Sublabral recess of the superior glenoid labrum: study of cadavers with conventional nonenhanced MR imaging, MR arthrography, anatomic dissection, and limited histologic examination

DK Smith, TM Chopp, TB Aufdemorte, EG Witkowski and RC Jones
Department of Radiology, Wilford Hall Medical Center, Lackland Air Force Base, San Antonio, Tex, USA.
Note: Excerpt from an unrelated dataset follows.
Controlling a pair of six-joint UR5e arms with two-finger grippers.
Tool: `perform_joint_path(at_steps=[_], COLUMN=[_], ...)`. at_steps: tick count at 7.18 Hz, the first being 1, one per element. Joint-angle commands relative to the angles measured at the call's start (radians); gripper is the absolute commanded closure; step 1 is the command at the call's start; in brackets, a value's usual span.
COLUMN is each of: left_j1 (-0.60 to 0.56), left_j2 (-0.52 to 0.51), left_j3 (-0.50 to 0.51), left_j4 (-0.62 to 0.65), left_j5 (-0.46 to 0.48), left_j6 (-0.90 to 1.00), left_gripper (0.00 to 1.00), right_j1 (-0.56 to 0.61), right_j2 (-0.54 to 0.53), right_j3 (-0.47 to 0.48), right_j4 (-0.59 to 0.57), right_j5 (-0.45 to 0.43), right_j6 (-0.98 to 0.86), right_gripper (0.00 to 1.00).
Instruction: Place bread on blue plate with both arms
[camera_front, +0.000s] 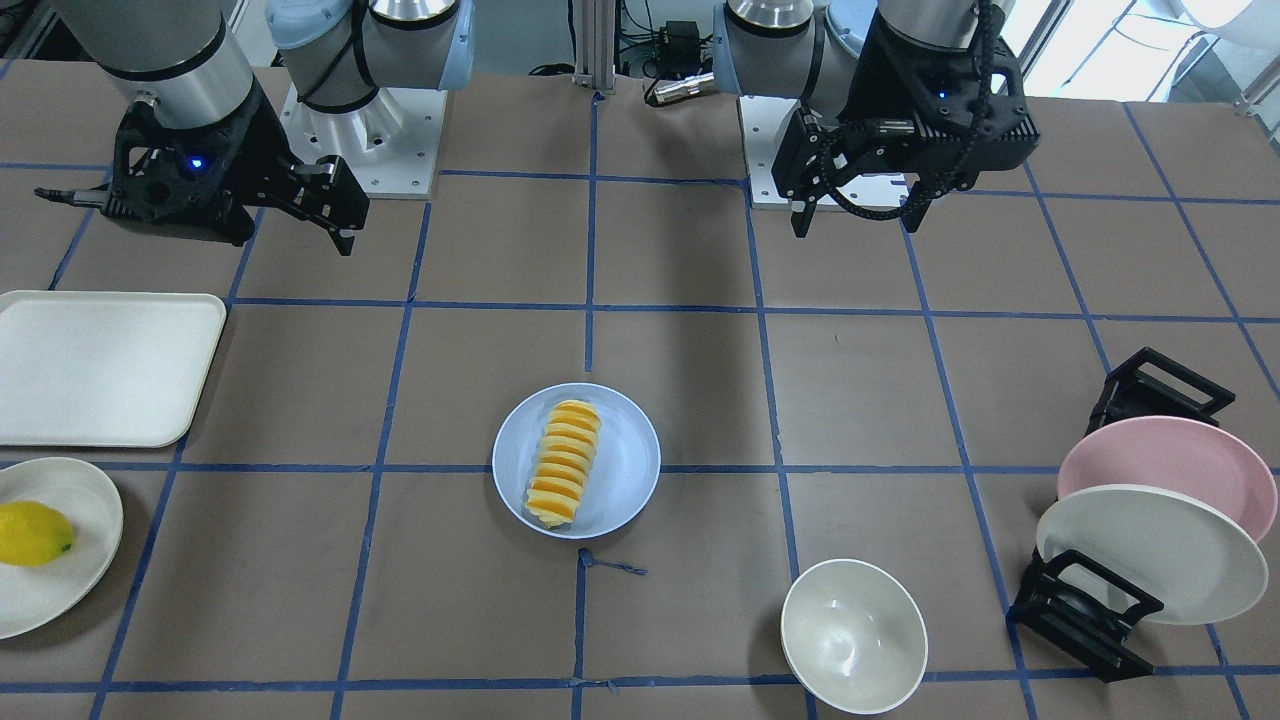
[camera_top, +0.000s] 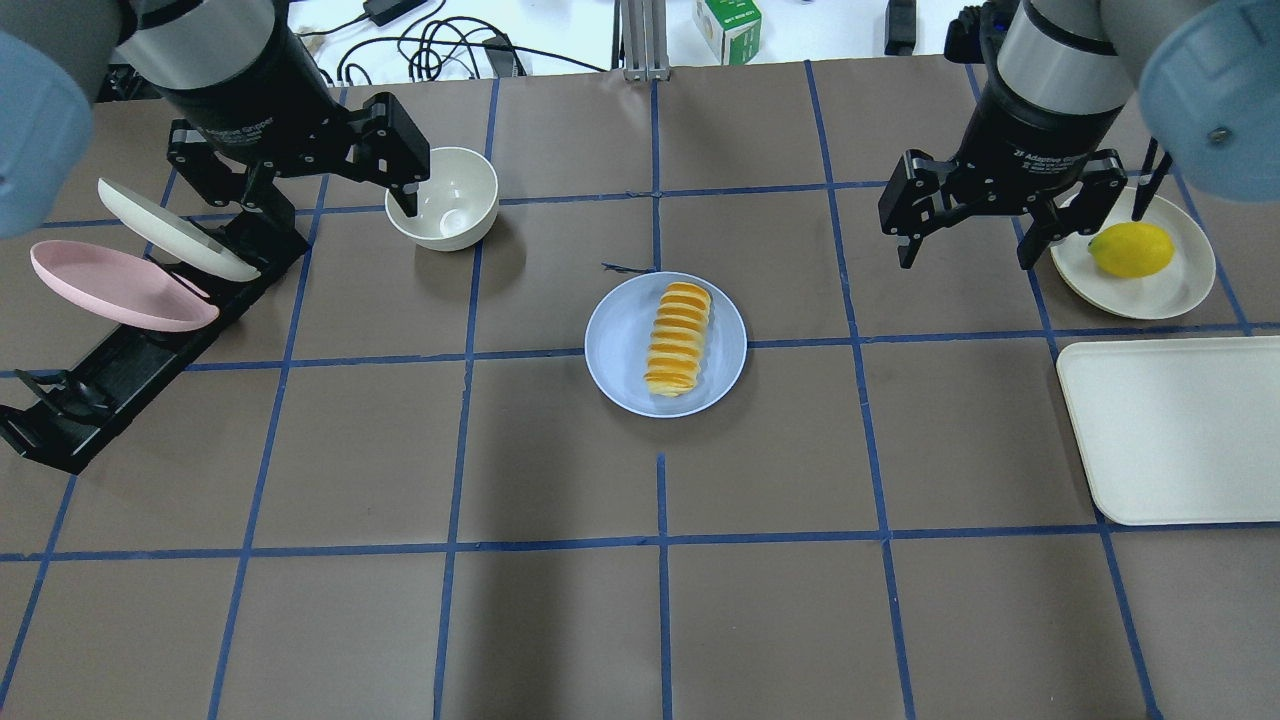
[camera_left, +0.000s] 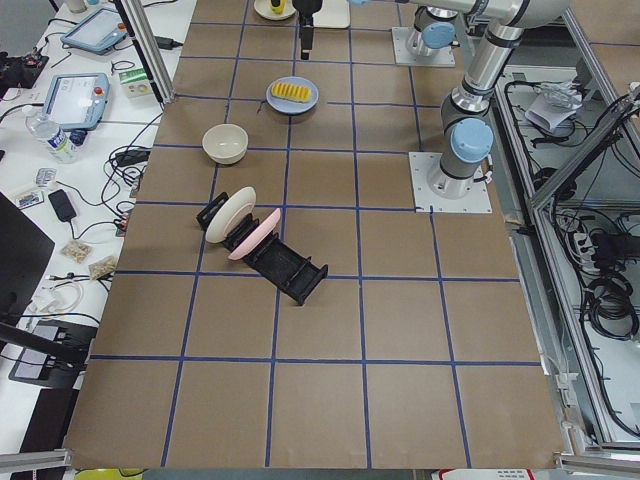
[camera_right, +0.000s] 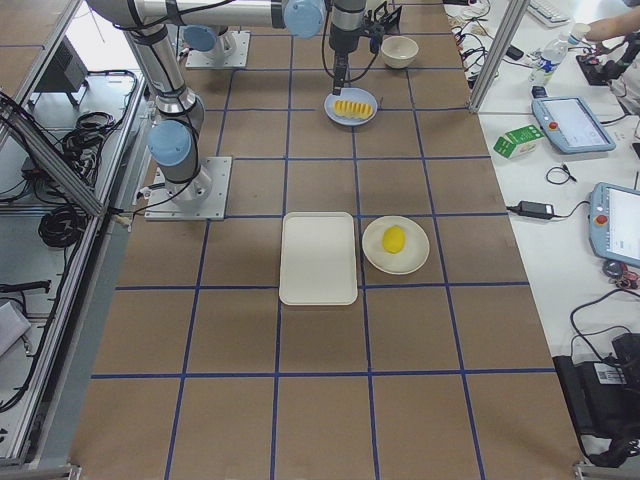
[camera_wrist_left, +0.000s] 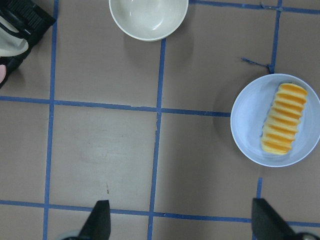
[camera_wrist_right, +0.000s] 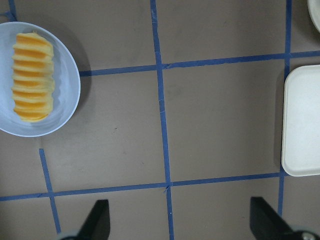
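Bread (camera_top: 679, 338): lies lengthwise on the blue plate (camera_top: 620, 345), a little off the plate's middle, with both ends close to the rim; the task looks done.
Desk (camera_top: 560, 620): flat, brown and matte, like paper, crossed by blue tape lines (camera_top: 459, 450). It probably gives little grip, so a nudged plate would slide.
Left tool (camera_front: 858, 222): black, hard and angular, with the jaws spread wide and empty. It hangs above the desk, well apart from the plate on one side.
Right tool (camera_top: 966, 256): same build, also wide and empty. It hangs well apart from the plate on the other side.
Plate make: round, shallow, smooth, pale lavender-blue and probably light.
Loaf make: long and yellow, with orange-topped ridges in a row. It looks like a moulded toy and may roll on its rounded sides.
Main risk: any further reach toward the plate could catch the low rim with a finger, which would tip or shove the plate.
Lesser risk: a bump to the plate could send the loaf over the low rim, since its ends lie so near the edge.
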Motion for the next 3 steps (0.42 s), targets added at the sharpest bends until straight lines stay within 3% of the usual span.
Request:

PURPOSE: To evaluate size, location, and appearance of the sublabral recess of the superior glenoid labrum, which mimics a superior labral tear oriented in the anterior to posterior direction (SLAP) lesion with conventional magnetic resonance (MR) imaging, MR arthrography, gross dissection, and limited histologic evaluation. MATERIALS AND METHODS: Twenty-six cadaveric shoulder specimens that were freshly frozen were examined with nonenhanced MR imaging and with MR arthrography after intraarticular injection of dilute contrast material with gadolinium. In all specimens, the appearance of the superior glenolabral junction was categorized and was correlated to that seen at gross anatomic dissection. Histologic sections were obtained of two shoulders with large sublabral recesses in the plane of the MR sections. RESULTS: A sublabral recess was present in 19 (73%) shoulders and was deeper than 2 mm in 10 (39%). MR arthrography better demonstrated the sublabral recess than nonenhanced MR imaging. In 16 of 19 shoulders, the sublabral recess was located in the most anterior section obtained through the superior labrum. There was no definite correlation between subject age and sex and glenolabral junction type. At histologic examination of the two shoulders, a synovial lining of the sublabral recess was seen and there was no evidence of fibrosis to suggest a traumatic cause. CONCLUSION: A sublabral recess is common in cadaveric shoulders and has an appearance similar to that of published examples of SLAP lesions. Histologic findings were consistent with normal anatomic structure rather than with acquired, posttraumatic lesions.